Go through the data below and copy it exactly, skipping every picture.
──────── Data shown ────────
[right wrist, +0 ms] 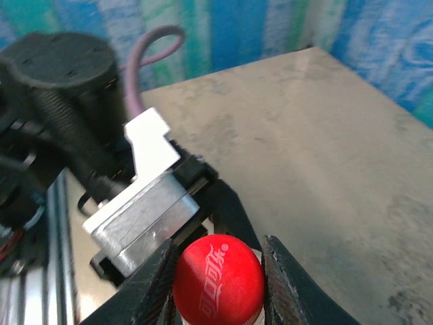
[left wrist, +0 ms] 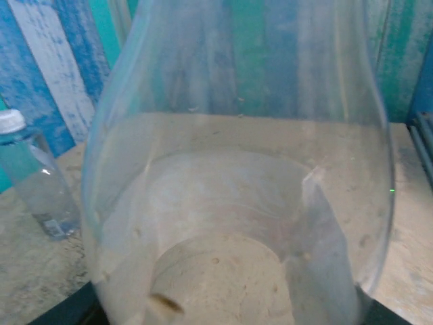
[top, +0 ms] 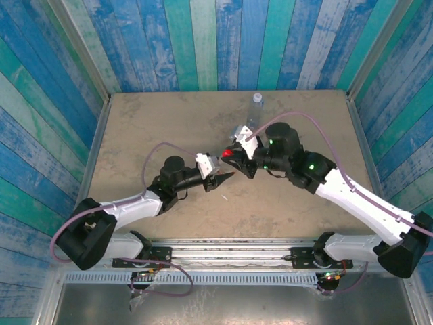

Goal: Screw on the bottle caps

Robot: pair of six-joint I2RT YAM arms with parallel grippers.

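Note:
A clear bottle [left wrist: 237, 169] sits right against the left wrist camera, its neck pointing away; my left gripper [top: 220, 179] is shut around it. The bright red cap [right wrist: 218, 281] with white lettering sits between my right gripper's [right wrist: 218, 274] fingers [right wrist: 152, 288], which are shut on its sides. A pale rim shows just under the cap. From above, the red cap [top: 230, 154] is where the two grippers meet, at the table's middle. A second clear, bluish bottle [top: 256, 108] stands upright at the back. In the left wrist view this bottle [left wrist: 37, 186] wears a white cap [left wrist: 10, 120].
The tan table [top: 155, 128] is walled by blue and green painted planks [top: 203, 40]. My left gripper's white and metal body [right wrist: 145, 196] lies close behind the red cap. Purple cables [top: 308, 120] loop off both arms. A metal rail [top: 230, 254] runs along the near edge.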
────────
- _Exercise response_:
[right wrist, +0 ms] 
[left wrist, +0 ms] 
[top, +0 ms] 

Goal: Screw on the bottle caps

Robot: pair of six-joint I2RT YAM arms with parallel grippers.

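Note:
A clear bottle [left wrist: 237, 169] sits right against the left wrist camera, its neck pointing away; my left gripper [top: 220, 179] is shut around it. The bright red cap [right wrist: 218, 281] with white lettering sits between my right gripper's [right wrist: 218, 274] fingers [right wrist: 152, 288], which are shut on its sides. A pale rim shows just under the cap. From above, the red cap [top: 230, 154] is where the two grippers meet, at the table's middle. A second clear, bluish bottle [top: 256, 108] stands upright at the back. In the left wrist view this bottle [left wrist: 37, 186] wears a white cap [left wrist: 10, 120].
The tan table [top: 155, 128] is walled by blue and green painted planks [top: 203, 40]. My left gripper's white and metal body [right wrist: 145, 196] lies close behind the red cap. Purple cables [top: 308, 120] loop off both arms. A metal rail [top: 230, 254] runs along the near edge.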

With this, there is nothing more to the exercise.